Wounded Galaxies festival to memorialize 1968
The year is 1968, and the Soviet Union just invaded Czechoslovakia. Hey Jude and Mrs. Robinson are on the radio, while Planet of the Apes and Guess Who’s Coming to Dinner are in theaters. Both Martin Luther King Jr. and Robert Kennedy have been assassinated. The Winter Olympics are held in France, only months before more than 800,000 students, teachers and workers protest the country’s university system. The Fair Housing Act is signed in April. The Zodiac Killer initiates his unsolved murders in California. Uprisings spring in Poland, Germany, India and Pakistan. Between 300 to 400 students are massacred in Mexico City.
“It was a global phenomenon,” Media School associate professor Joan Hawkins said.
Hawkins wishes to commemorate the legacy of this year through the event, Wounded Galaxies: 1968 – Beneath the Paving Stones, the Beach Festival and Symposium. According to the event’s website, the subtitle originates from the popular French phrase “Sous les pavés, la plage!” which was graffitied during the educational protests of that year.
Occurring from Feb. 6-11, Wounded Galaxies will feature film screenings, concerts, lectures and an academic symposium. The event is produced by the Burroughs Century, of which Hawkins is a member. The Media School is one of the event’s sponsors.
Wounded Galaxies also has a pre-conference festival, which began Jan. 8 with the opening of an art exhibition for the social revolutionist group the Situationists. Other famous artists who will have featured work are Rikki Ducornet and Ward Shelley. Shelley will give a lecture Feb. 7.
The Monroe County Public Library and the Buskirk-Chumley Theater are hosting film screenings during the pre-festival, and both the IU Libraries Moving Image Archive and the IU Cinema will host screenings during the official festival. Films including Night of the Living Dead, The Great Silence and Uptight! will be featured. There will even be a party dedicated to author William S. Burroughs on what would have been his 102nd birthday at The Blockhouse, 205 S. College Ave., on Feb. 5.
The film screenings at the IU Cinema will be curated by J. Hoberman, the Village Voice’s former senior film critic. He will give his own lecture Feb. 8 at the IU Cinema.
On Feb. 7, renowned New Zealand composer and artist Annea Lockwood will recreate her famous 1968 Piano Burning in Dunn Meadow. The piano in question is a century-old Henderson piano donated by Erica Musselwhite. The instrument itself is no longer capable of carrying a tune, thus making it unplayable. However, IU Cinema director Jon Vickers, who is currently in possession of the piano, said the flames will cause the strings to pop and make sound.
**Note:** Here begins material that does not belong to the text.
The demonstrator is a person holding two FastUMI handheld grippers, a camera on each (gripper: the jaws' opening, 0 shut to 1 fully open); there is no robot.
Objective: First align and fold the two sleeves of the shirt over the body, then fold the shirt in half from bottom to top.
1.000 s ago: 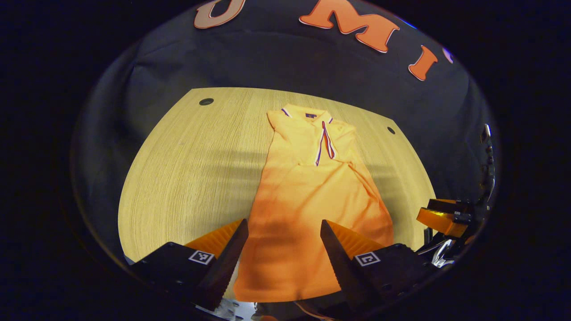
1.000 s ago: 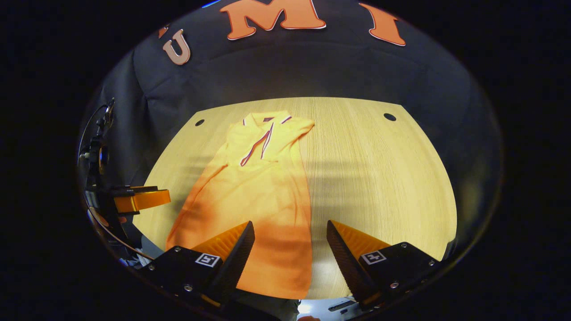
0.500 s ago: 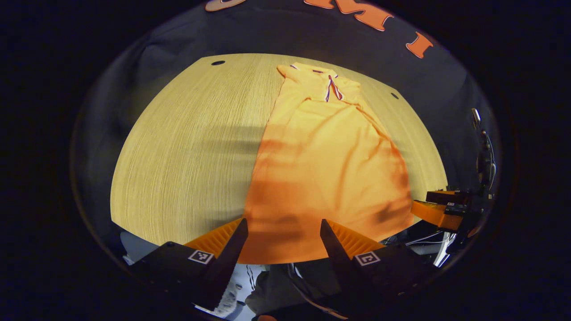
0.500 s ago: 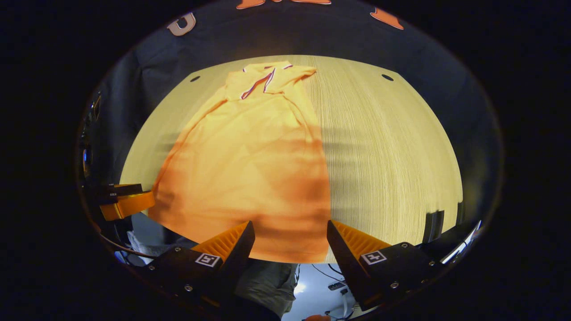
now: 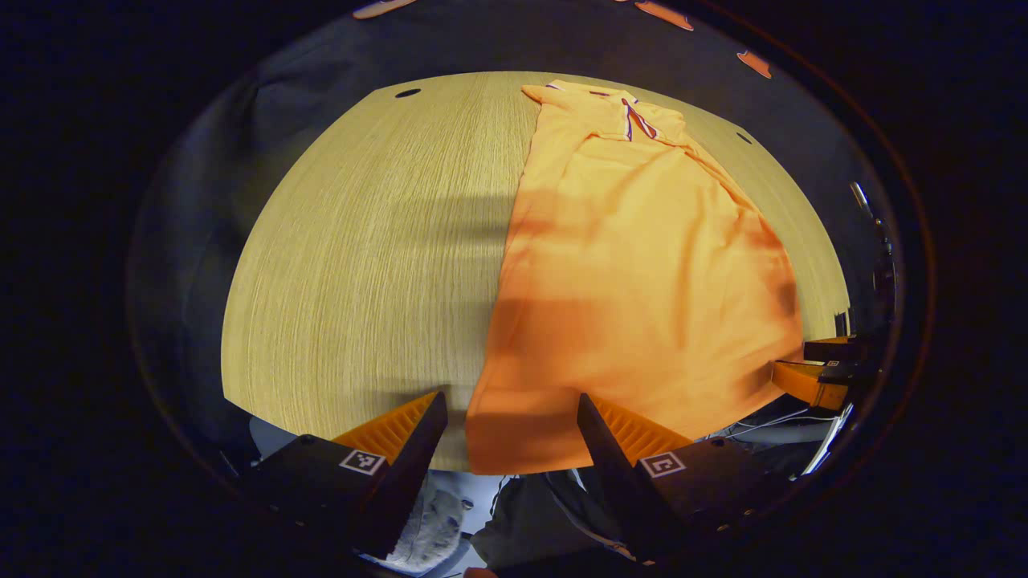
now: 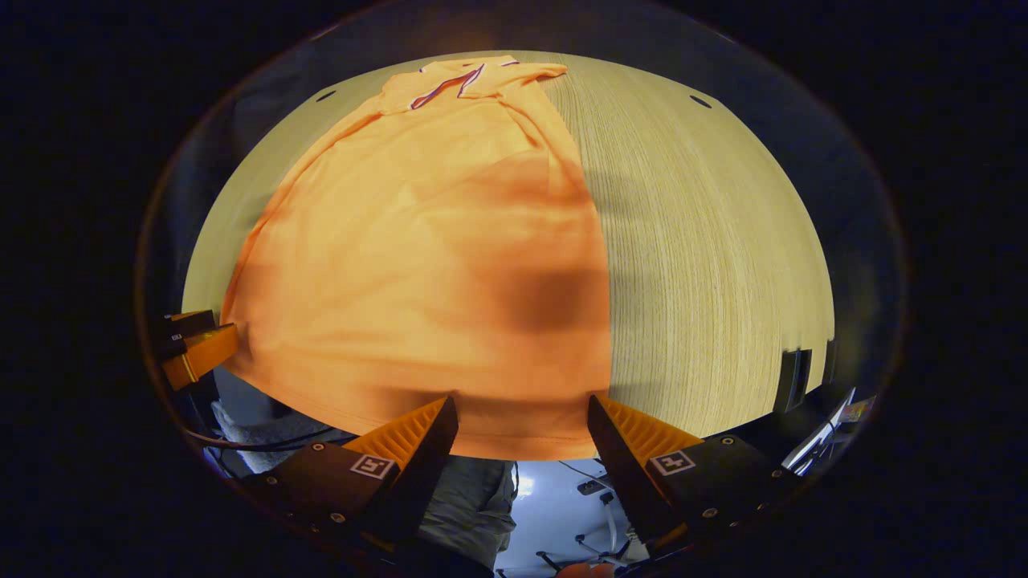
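With sleeves already folded in, the orange polo shirt (image 5: pixel 642 265) lies flat on the worktop (image 5: pixel 361 265), so the left tool (image 5: pixel 510 429) and right tool (image 6: pixel 522 429) hang wide open and empty over its bottom hem (image 6: pixel 514 445), apparently to lift it.

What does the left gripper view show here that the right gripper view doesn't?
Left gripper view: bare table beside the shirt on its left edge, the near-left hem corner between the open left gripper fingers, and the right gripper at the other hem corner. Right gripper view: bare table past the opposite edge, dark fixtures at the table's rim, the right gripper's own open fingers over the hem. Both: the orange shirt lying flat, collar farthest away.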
The piano will be miked beforehand in order to amplify the sound.
“This will be its final concert, its final chance to express its voice,” Vickers said.
There will be other concerts featured during the festival, such as Ken Vandermark and Phillip Sudderberg at the Back Door, 205 S. College Ave., on Feb. 8. Jacobs School of Music students will perform pieces by Lockwood, Luciano Berio and Julius Eastman at Ford Hall on Feb. 9, and the Muttering Sickness will perform The Whole World is Watching at The Blockhouse on the following day.
In addition to public concerts, screenings and lectures, Wounded Galaxies will feature an academic conference consisting of panel discussions on topics ranging from “Reflections on the Forgotten Films of Global 1968” to “The Counter Culture, Surrealism and Cyberspace.”
Given the world’s current political climate, which is often compared to the latter half of the 1960s, Hawkins said a historically focused festival like Wounded Galaxies could be important for the future.
“We feel like we’re in a moment where, again, that kind of serendipity is needed, where people need to come together,” Hawkins said. “Not just to effect, say, discrete political change, but to effect discrete political changes that affect everything – art and politics and culture.”